## EXERCISE INSTRUCTIONS
Exactly as written, write out the lines below from the first to the one containing "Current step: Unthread", inclusive. Pictures do not belong in the copy.

++++++++++++++++++++

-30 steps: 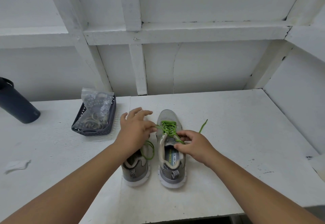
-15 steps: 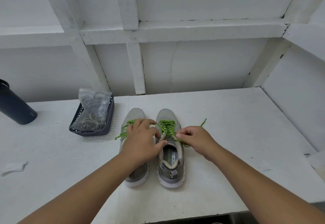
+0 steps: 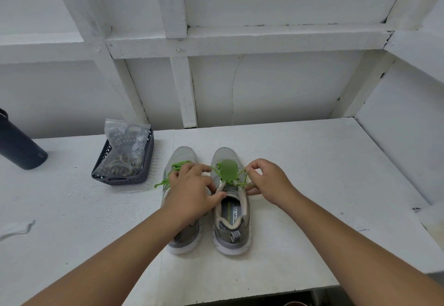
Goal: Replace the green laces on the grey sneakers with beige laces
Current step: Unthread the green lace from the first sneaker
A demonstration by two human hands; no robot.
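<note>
Two grey sneakers stand side by side on the white table, toes pointing away. The right sneaker (image 3: 231, 224) carries blurred green laces (image 3: 227, 173) over its tongue. My right hand (image 3: 269, 183) pinches a strand of that lace at the shoe's right side. My left hand (image 3: 192, 192) lies over the left sneaker (image 3: 181, 159), hiding its middle, fingers curled toward the lace at the right shoe's left side; its thumb touches that shoe's collar. The left shoe's green lace (image 3: 163, 183) trails out to the left. Beige laces (image 3: 120, 163) lie coiled in a bag in the basket.
A dark mesh basket (image 3: 146, 161) with a clear plastic bag stands left of the shoes. A dark bottle (image 3: 19, 144) lies at the far left. A scrap of white paper (image 3: 14, 227) lies near the left edge. White walls enclose the table at the back and right.
My right hand has moved out to the right, pulling the lace sideways. My left hand has shifted slightly right and toward me over the left sneaker.
</note>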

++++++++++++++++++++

## TASK RESPONSE
-30 steps: 
-15 steps: 
+0 steps: 
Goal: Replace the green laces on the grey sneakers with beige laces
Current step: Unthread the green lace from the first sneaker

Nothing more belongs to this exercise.